稚内労基署は、昨1年間の同署管内(宗谷10市町村、天塩町、遠別町)の労働災害発生状況を公表した。
 建設業で1人意識不明の重態にあり今年3月末の確定値発表まで待たなければならないが、現段階では昭和29年の統計開始以来、初めて死亡ゼロという快挙を達成した。
 旧ろう12月は、前記の建設業ほか、食料品製造、道路貨物運送業その他の運輸業(タクシー)、漁業、商業(小売業)、清掃業、その他の事業で各1件8件の労災があった。
 具体的には▽製造業=練り機を強制始動し掃除中、回転する羽に手を挟まれる▽建設業=建設中のサイロ屋上から乗り込んだゴンドラのワイヤーが外れ傾き30㍍下に墜落▽その他の運輸業=客を呼びに行きタクシーに戻る途中、滑って転倒し大腿部骨折▽清掃業=ゴミ収集車を降りる時に強風で煽られたドアをおさえようとし腰をひねった―など。

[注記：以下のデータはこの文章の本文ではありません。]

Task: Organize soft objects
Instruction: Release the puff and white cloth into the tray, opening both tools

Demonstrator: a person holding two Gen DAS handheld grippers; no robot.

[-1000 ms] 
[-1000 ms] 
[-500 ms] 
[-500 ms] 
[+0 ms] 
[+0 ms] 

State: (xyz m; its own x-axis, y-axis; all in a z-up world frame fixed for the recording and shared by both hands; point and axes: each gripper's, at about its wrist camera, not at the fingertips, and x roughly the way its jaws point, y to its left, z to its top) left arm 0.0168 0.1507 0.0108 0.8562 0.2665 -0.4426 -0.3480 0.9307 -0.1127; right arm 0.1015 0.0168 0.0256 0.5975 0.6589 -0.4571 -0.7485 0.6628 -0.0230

 1年間では87件(前年106件)と、休業4日以上の労災は前年から18%減ったものの重篤な事故は後を絶たず、事業者は災害予測(リスクアセスメント)し職場の安全に努めることが肝要としている。
 産業ごとの1年間の発生件数。
 ▽製造業16件=うち食料品13(前年17=うち食料13)▽建設業17件(同23=うち死亡3)▽道路貨物運送9件(同13)▽その他運輸1件(同3)▽貨物取扱業1件(同0)▽林業4件(同6)▽漁業13件(同14)▽商業5件(同7)▽清掃業5件(同3)▽その他の事業16件(同20)。